6. Crisis in the Ottoman Empire
People across Greece saw the Crimean War as an opportunity to concentrate their powers into removing Ottoman control from within their borders. Individuals in the Epirus region started to publicly express revolutionary attitudes in an attempt to influence others to join their cause. The political map of the Ottoman Empire thus came to be redrawn as other European powers experienced rapid progress and as the Turks acknowledged their reduced presence on the continent.
The collapse of the Ottoman Empire was also a result of members of the Ottoman elite starting to consider that it would have been better for them and for their community in general to be a part of a smaller and stronger state rather than being part of a state that spread across large parts of Asia and Europe and that had very little influence on both continents. Members of the Ottoman elite thus "preferred a state with a nationalist Turkish identity to one with a more diffuse Ottoman or Islamic facade." (O'Brien 179) This makes it possible to understand the crisis that the Ottoman Empire experienced during its last years. Countries that it was in control of took advantage of this situation to emphasize their need for independence and thus provided the world with the opportunity to acknowledge that it was pointless for it to continue to accept the Ottoman Empire as one of the greatest powers on the planet.
III. War and Revolution during the twentieth century
The twentieth century was very similar to the nineteenth century when considering the wars and conflicts that occurred throughout the past century. However, the fact that technology experienced significant progress and that the number of people grew rapidly as a consequence also reflected negatively on the numbers of deaths occurring through a conflict. The two World Wars were large enough to involve almost the entire world in a conflict motivated by a series of controversial concepts. To a certain degree, one can safely claim that the conflicts occurring throughout the twentieth century had more of an influence on the social order than any other events happening throughout this time period.
9. The Balkan Wars
Society had experienced much change at the turn of the twentieth century and many Balkan countries had managed to achieve independence from the Ottoman Empire. However, the fact that many individuals who originated in these respective countries were still under Ottoman rule influenced the group to get actively involved in devising a strategy to remove Ottoman influence from their territories. Bulgaria, Greece, Montenegro, and Serbia united in 1912
to form the Balkan League. While it was obvious that Balkan countries were determined to gain autonomy from the Ottoman Empire ever since the late nineteenth century, the twentieth century made it possible for the whole world to understand that these countries were determined to fight for their independence, despite the fact that they had to go against what was several decades earlier one of the most powerful nations on Earth.
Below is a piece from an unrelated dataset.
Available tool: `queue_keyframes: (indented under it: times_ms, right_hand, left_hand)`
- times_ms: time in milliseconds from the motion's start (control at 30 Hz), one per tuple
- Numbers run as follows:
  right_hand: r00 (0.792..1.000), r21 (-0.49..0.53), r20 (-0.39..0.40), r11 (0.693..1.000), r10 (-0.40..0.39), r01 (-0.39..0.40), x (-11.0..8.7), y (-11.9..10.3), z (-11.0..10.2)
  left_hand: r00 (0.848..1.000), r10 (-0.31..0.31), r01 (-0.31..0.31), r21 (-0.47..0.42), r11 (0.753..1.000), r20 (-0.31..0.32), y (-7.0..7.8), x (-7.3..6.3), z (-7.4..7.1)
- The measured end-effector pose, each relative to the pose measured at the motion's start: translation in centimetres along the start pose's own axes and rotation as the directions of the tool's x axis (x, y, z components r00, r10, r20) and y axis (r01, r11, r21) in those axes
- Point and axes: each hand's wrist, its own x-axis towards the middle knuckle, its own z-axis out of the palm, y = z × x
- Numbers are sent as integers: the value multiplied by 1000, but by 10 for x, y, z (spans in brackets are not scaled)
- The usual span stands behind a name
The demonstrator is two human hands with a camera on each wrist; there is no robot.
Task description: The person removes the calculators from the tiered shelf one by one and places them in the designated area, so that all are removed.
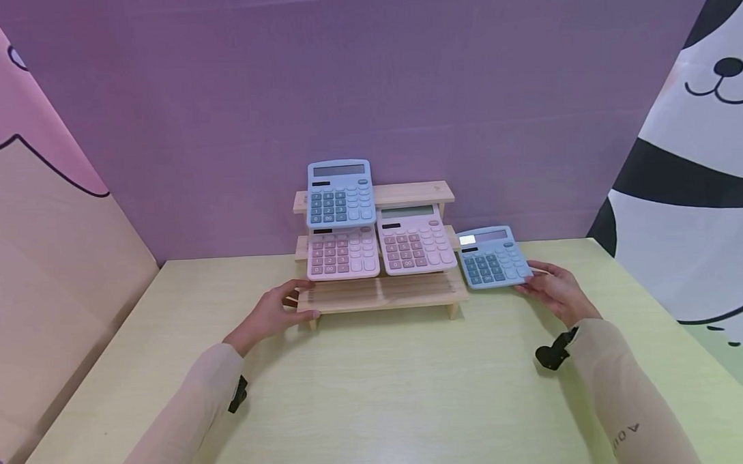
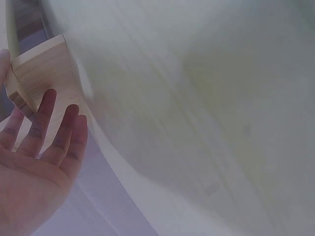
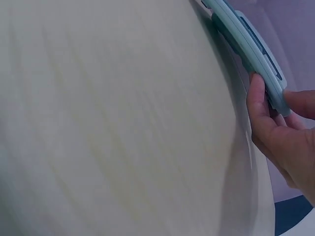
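Observation:
My left hand (image 1: 273, 314) is at the left end of a stepped wooden rack (image 1: 410, 295), thumb along the bottom step's front edge and fingers at its rear. The left wrist view has this hand (image 2: 37, 172) spanning the step's end board (image 2: 49, 69). By its lower right corner, my right hand (image 1: 554, 290) pinches a blue calculator (image 1: 492, 258) beside the rack's right end. The right wrist view shows that calculator (image 3: 256, 54) edge-on and tilted, between thumb and fingers. Another blue calculator (image 1: 341, 195) stands on the top step, above two pink calculators (image 1: 344, 253) on the middle step.
Under the rack is a pale wooden table (image 1: 377, 389). A purple backdrop (image 1: 366, 89) rises behind it, with a panda-print cloth (image 1: 700, 145) at the right and a pink and beige printed cloth (image 1: 45, 223) at the left.

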Motion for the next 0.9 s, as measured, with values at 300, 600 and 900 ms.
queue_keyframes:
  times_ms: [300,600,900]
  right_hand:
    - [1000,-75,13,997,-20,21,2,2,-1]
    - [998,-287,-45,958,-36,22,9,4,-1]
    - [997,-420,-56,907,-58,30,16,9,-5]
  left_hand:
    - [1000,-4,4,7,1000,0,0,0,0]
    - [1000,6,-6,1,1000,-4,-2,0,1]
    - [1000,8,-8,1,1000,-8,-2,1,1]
Russian forces apparently played an important role in inspiring and coordinating Balkan countries to remove Ottoman influence in the region. The four nations involved in the Balkan League cooperated as a result of acknowledging the unique role that each of them could play in increasing the chances of victory. With most of its forces concentrated in Asia, the Ottoman Empire needed to struggle with the forces it had on European ground. Its attempts to transport troops across the Aegean Sea failed because the Greek navy was superior to the Ottoman one and this played an essential role in deciding the odds of the war. The first Balkan war thus materialized in the end of Ottoman presence in Europe Catalca line consequent to approximately five centuries of occupation.
The Second Balkan war involved Bulgaria going against Serbia and Greece on account of their reluctance to cede part of Macedonia to the Bulgarians as agreed on previous to the First Balkan War. While Bulgarians had a series of victories in their initial enterprise, conditions changed significantly when Romanians intervened and forced Bulgaria to accept an armistice in which it needed to accept conditions that affected its borders.
10. The First World War
The First World War commenced as a result of Archduke Franz Ferdinand being assassinated in Sarajevo on June 28, 1914. Austria-Hungary used this crime as a pretext to issue a series of demands (that were intentionally designed to be impossible) to Serbia. The fact that Germany was allied to Austria-Hungary meant that it needed to intervene in a situation involving a major conflict. However, both countries had different understandings of a German intervention, as Austria-Hungary expected it to direct its forces to the East while Germany wanted to concentrate its forces in France.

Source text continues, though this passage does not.